## Required action
Print, from the listing below, the lines starting at the line containing "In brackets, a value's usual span" and ending at the line containing "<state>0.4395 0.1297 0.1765", exactly as they stand, and print nothing else.

## Task data

# # # # #

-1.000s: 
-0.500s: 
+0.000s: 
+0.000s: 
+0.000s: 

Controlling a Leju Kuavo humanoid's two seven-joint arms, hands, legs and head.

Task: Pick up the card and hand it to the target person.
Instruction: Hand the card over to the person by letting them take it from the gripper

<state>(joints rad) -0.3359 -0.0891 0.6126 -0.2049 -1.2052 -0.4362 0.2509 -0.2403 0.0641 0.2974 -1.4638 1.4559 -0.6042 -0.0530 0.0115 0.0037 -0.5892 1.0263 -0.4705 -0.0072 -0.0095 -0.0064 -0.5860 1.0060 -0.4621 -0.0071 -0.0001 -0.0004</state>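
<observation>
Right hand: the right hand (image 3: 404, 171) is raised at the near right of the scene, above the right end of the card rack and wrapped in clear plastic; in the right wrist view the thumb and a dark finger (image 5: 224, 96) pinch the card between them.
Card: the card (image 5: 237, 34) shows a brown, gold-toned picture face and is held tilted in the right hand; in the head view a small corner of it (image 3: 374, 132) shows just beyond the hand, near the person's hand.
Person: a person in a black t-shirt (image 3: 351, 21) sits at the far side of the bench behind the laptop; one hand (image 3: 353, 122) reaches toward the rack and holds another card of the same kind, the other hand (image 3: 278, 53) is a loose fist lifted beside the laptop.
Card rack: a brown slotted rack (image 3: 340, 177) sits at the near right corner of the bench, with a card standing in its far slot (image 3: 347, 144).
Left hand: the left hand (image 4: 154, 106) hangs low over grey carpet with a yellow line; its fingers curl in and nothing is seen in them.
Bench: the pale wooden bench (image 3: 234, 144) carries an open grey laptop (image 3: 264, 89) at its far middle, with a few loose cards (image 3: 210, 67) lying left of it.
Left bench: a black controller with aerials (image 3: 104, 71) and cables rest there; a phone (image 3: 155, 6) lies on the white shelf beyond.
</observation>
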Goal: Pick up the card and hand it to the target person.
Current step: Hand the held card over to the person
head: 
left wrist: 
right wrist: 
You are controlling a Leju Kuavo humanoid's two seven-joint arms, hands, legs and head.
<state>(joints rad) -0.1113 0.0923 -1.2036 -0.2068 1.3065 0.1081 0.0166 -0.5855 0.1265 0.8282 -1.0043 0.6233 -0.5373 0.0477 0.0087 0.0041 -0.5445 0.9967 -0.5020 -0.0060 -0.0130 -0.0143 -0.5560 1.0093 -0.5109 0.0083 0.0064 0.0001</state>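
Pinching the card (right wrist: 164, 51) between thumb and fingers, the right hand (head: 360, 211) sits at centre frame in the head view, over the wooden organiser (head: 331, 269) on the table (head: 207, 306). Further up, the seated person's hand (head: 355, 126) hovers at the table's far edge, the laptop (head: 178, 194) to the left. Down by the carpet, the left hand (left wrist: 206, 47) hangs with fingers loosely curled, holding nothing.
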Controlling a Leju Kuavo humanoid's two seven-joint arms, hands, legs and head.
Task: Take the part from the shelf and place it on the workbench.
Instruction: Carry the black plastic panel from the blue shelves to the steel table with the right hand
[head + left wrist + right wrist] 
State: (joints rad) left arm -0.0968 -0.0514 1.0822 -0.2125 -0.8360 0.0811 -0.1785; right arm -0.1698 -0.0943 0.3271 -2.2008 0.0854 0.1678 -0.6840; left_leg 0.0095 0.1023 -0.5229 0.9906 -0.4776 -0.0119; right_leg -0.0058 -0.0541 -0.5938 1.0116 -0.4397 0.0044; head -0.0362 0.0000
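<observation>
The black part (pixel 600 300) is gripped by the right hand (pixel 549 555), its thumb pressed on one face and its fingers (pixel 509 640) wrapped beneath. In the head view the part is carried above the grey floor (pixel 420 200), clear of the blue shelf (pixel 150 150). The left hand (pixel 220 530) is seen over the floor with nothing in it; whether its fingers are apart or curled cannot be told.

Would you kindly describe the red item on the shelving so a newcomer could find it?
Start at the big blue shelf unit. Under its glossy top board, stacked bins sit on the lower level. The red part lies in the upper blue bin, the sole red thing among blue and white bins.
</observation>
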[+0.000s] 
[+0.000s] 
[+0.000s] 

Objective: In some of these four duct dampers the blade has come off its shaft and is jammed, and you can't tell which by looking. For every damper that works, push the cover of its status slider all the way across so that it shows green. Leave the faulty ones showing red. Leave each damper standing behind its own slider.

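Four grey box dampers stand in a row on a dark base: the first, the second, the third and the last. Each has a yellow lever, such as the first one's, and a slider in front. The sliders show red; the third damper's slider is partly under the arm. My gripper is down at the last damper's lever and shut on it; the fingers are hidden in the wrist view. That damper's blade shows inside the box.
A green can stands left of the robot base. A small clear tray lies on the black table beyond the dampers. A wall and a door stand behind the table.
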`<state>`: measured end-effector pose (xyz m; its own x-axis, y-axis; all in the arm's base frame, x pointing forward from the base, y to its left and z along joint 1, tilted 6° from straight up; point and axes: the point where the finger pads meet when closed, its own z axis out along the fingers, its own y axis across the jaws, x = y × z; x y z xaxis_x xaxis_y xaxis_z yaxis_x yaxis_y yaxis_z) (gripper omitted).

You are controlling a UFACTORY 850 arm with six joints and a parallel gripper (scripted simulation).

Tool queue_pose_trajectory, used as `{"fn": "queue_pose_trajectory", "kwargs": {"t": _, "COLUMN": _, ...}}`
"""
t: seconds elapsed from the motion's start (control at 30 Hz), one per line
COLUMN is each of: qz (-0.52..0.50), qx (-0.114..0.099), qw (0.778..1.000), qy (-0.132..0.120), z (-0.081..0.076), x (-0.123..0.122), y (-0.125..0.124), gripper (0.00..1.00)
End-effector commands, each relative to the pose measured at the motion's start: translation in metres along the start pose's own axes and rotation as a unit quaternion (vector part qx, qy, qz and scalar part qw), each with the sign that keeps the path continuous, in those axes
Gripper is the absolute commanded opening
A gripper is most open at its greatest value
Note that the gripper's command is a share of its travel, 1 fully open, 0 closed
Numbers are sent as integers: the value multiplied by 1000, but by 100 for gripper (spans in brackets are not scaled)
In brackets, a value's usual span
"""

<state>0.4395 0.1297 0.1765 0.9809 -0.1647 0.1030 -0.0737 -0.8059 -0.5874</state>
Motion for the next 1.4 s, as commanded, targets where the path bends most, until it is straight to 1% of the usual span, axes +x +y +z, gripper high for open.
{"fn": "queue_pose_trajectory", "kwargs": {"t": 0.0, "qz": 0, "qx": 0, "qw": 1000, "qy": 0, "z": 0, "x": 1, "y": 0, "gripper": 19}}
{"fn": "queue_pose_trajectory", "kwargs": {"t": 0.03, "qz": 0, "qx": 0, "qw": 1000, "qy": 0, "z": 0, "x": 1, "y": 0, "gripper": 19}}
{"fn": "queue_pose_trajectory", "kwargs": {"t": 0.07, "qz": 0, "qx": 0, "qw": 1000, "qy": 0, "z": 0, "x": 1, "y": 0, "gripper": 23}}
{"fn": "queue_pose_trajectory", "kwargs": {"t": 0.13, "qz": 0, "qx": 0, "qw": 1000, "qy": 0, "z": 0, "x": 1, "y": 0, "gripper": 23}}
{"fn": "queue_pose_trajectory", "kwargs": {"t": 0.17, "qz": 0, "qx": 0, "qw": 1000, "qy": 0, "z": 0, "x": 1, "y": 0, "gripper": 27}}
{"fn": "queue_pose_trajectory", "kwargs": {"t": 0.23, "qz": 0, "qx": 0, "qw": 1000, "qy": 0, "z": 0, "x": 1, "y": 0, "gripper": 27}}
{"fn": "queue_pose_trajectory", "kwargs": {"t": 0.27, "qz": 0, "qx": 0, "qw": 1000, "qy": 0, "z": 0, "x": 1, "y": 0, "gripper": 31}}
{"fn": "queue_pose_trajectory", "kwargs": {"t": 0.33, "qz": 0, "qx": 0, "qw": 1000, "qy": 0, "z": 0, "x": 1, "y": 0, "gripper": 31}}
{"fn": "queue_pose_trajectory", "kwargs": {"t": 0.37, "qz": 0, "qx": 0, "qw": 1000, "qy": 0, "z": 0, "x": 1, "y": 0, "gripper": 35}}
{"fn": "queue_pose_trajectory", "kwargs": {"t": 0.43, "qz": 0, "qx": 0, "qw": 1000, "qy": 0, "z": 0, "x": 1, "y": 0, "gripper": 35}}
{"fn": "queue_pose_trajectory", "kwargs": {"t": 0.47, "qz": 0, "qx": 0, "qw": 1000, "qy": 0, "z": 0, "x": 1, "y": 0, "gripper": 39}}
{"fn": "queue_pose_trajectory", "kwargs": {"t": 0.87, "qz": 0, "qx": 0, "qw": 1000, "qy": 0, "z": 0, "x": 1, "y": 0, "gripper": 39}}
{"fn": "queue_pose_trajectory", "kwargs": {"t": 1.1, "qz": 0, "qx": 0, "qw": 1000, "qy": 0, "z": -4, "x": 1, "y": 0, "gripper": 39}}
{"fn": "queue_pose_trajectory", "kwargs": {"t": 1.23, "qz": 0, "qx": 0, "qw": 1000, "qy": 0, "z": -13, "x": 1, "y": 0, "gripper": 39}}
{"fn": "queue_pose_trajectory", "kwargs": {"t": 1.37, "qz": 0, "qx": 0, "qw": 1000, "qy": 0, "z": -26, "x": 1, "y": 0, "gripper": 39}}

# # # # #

## Exercise result
In brackets, a value's usual span
"""

<state>0.4395 0.1297 0.1765 0.9809 -0.1647 0.1030 -0.0737 -0.8059 -0.5874</state>

This output contains the complete answer.